*YOUR OBJECTIVE*
Exactly as written, transcribe the data from its opening line through the line containing "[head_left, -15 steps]". Leave every picture out.
------ SOURCE MATERIAL ------
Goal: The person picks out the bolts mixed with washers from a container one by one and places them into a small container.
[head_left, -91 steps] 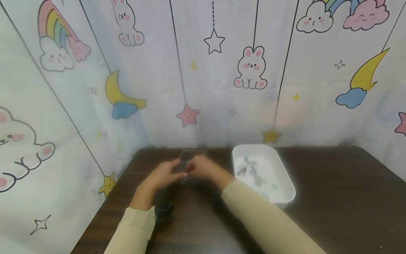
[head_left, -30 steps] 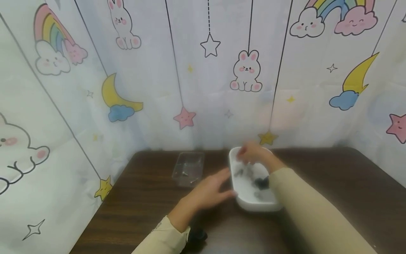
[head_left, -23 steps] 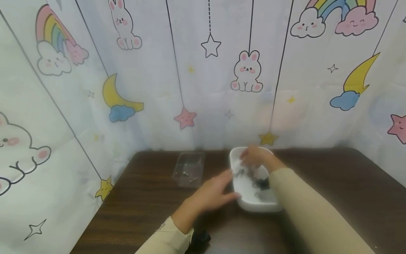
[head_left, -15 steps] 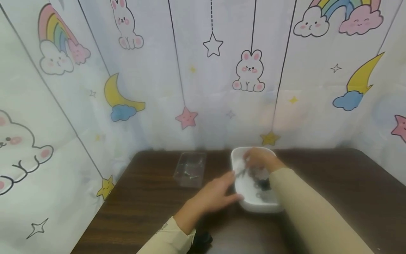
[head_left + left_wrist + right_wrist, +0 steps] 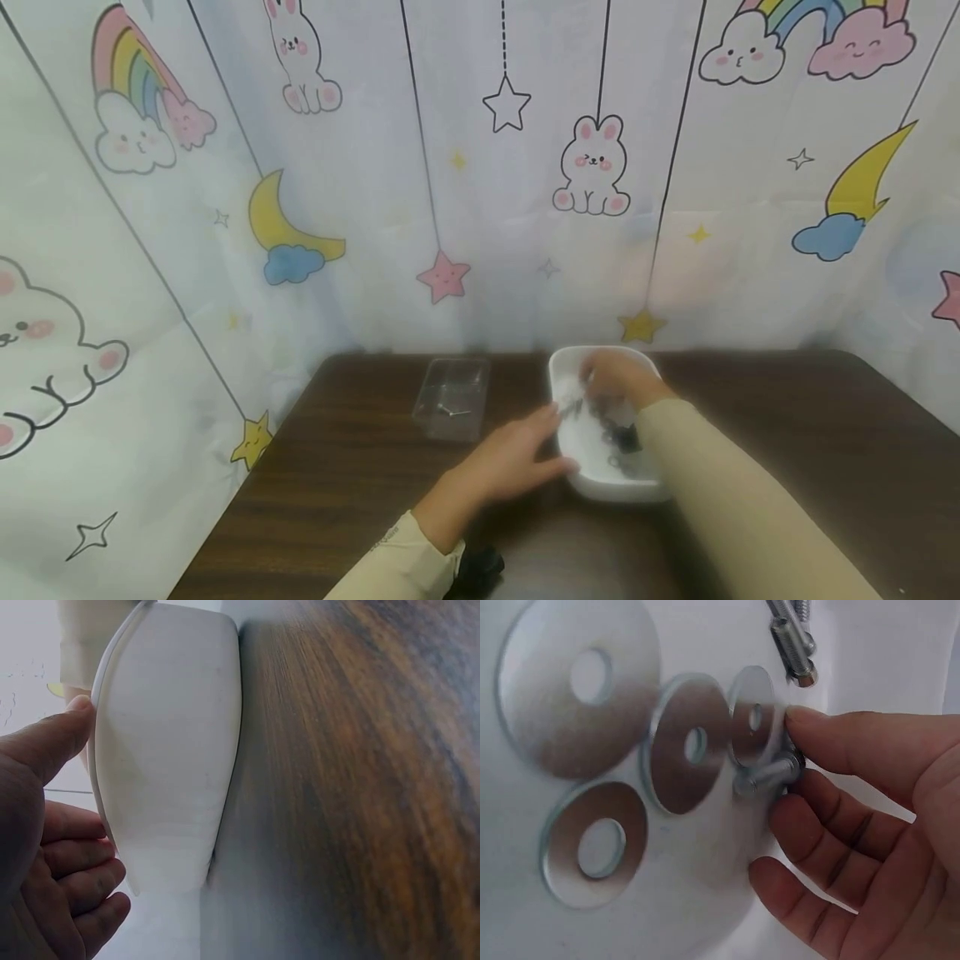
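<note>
A white bin (image 5: 596, 493) stands on the dark wooden table. My left hand (image 5: 506, 458) touches its near left rim with thumb and fingers spread apart; the left wrist view shows the fingertips along the rim. My right hand (image 5: 618, 379) is down inside the bin. In the right wrist view its thumb and forefinger pinch a silver bolt (image 5: 765, 778) by the head end, partly hidden by the fingers. Flat metal washers (image 5: 686, 746) of several sizes lie beside it. More bolts (image 5: 791, 645) lie beyond the thumb.
A clear plastic box (image 5: 457, 379) with compartments stands left of the bin, some small bolts (image 5: 453, 412) in it. A white patterned curtain (image 5: 510, 208) hangs behind the table (image 5: 352, 425). A black device sits under the left wrist.
Both hands have moved right from the clear box to the white bin. My right hand has then gone lower into the bin, while my left has come to its rim.
</note>
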`<state>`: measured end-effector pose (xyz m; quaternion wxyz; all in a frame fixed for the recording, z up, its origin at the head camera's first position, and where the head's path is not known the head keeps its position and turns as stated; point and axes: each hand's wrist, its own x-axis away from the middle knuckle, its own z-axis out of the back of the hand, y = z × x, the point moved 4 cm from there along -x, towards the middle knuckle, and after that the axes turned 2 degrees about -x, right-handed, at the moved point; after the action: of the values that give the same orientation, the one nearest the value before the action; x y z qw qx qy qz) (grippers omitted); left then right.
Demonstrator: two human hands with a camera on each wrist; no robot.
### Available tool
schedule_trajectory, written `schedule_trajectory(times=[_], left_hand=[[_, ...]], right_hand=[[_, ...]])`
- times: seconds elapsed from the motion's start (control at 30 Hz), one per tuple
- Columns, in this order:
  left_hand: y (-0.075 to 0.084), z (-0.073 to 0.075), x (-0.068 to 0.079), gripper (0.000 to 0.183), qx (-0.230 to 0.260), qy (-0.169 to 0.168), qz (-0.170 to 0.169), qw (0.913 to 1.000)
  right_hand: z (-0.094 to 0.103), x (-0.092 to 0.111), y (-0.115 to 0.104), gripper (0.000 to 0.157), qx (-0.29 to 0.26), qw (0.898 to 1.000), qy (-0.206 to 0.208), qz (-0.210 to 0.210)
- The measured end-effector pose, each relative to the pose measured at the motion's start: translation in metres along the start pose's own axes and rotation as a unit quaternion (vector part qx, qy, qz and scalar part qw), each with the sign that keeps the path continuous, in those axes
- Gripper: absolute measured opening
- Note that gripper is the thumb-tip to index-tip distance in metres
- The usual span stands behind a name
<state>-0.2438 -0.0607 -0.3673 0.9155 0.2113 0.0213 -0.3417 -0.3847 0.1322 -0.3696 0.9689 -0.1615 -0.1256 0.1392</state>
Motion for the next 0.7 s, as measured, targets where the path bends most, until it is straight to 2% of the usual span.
schedule_trajectory(times=[0.2,0.37,0.57,0.7], left_hand=[[0.000,0.001,0.000,0.076,0.003,0.000,0.000,1.0000],[-0.002,-0.001,0.000,0.077,0.005,-0.003,0.006,1.0000],[-0.003,-0.003,0.000,0.077,0.007,-0.005,0.009,0.9999],[-0.003,-0.003,0.000,0.077,0.005,-0.002,0.003,1.0000]], right_hand=[[0.001,-0.004,0.002,0.018,0.006,1.000,0.023,0.017],[-0.001,-0.006,0.002,0.013,0.005,0.999,0.030,0.028],[-0.003,-0.013,-0.001,0.029,-0.069,0.997,0.030,0.016],[-0.001,-0.017,-0.002,0.035,-0.138,0.989,0.051,0.019]])
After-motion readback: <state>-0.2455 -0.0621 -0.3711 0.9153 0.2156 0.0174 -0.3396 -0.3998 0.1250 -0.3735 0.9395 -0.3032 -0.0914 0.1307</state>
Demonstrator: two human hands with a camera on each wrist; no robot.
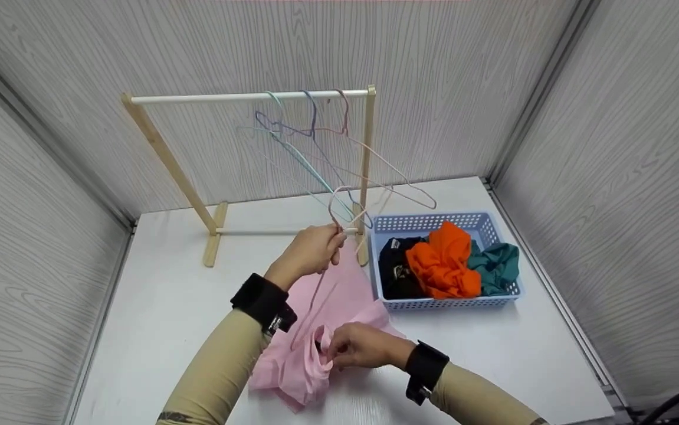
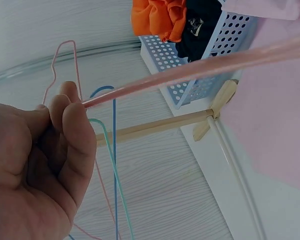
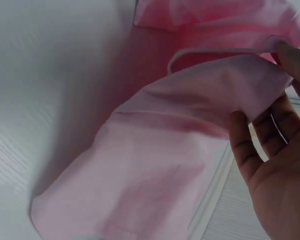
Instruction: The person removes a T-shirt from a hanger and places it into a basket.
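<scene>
My left hand [image 1: 314, 249] grips a pink wire hanger [image 1: 317, 291] just below its hook, seen close up in the left wrist view as a pink rod [image 2: 155, 80] leaving the curled fingers. The hanger's lower end reaches down to a pink garment [image 1: 339, 289] spread on the table. With thumb and fingers my right hand [image 1: 363, 345] pinches the garment's gathered edge near the table's front. In the right wrist view, that hand [image 3: 285, 170] holds up a fold of the pink cloth [image 3: 155, 150]. Whether the hanger's lower end lies inside the cloth is hard to tell.
A wooden rack [image 1: 165, 159] with a white rail [image 1: 197, 98] stands at the back, carrying teal, blue and pink hangers that jut forward. Right of it, a light blue basket [image 1: 433, 304] contains orange cloth [image 1: 445, 262], black cloth [image 1: 398, 271] and green cloth [image 1: 495, 268]. Walls enclose the table.
</scene>
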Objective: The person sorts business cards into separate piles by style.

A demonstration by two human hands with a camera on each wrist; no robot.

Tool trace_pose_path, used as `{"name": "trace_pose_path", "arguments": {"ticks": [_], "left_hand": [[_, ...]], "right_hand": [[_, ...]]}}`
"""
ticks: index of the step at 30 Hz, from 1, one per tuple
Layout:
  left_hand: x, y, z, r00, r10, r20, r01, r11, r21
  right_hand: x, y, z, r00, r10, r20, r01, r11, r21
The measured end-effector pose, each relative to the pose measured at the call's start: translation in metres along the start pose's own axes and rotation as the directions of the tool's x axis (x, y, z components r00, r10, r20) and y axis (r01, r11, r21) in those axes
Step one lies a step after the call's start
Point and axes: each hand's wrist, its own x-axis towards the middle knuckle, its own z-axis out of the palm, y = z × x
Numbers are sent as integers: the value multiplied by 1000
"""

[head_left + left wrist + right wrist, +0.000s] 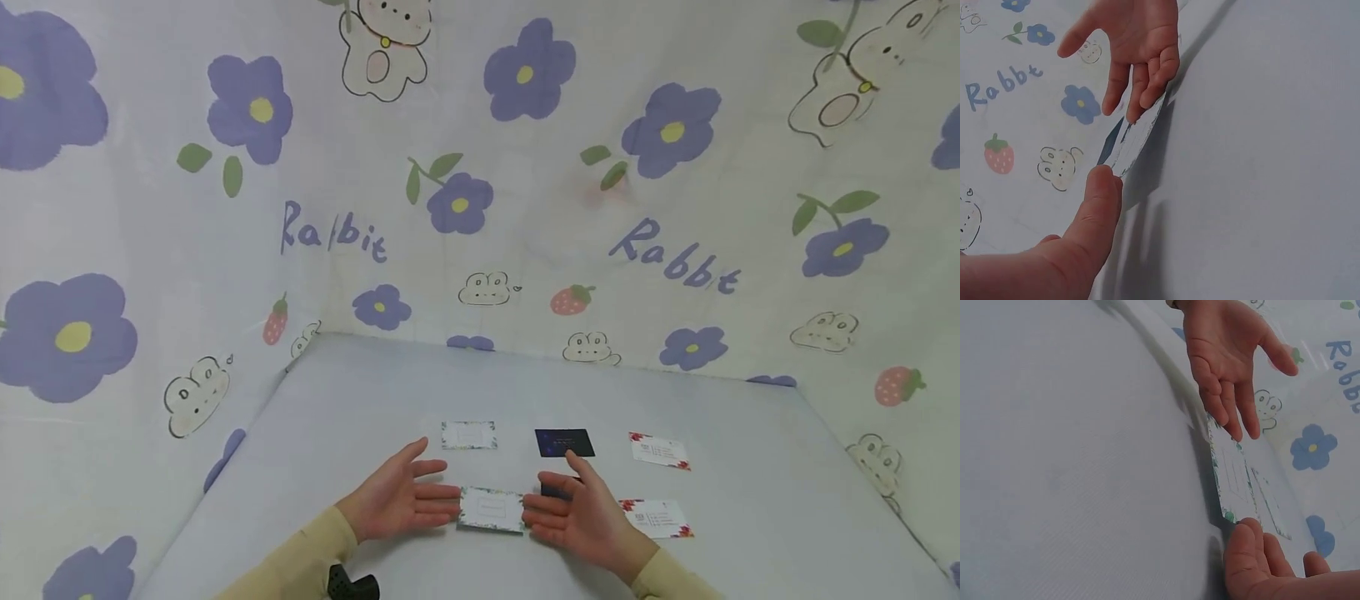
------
*ANSWER TO THIS TASK*
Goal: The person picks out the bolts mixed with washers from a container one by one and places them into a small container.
[head_left, -91 steps] 
[head_left, -30 steps] 
[head_left, -23 steps] 
[head_left, -15 steps] 

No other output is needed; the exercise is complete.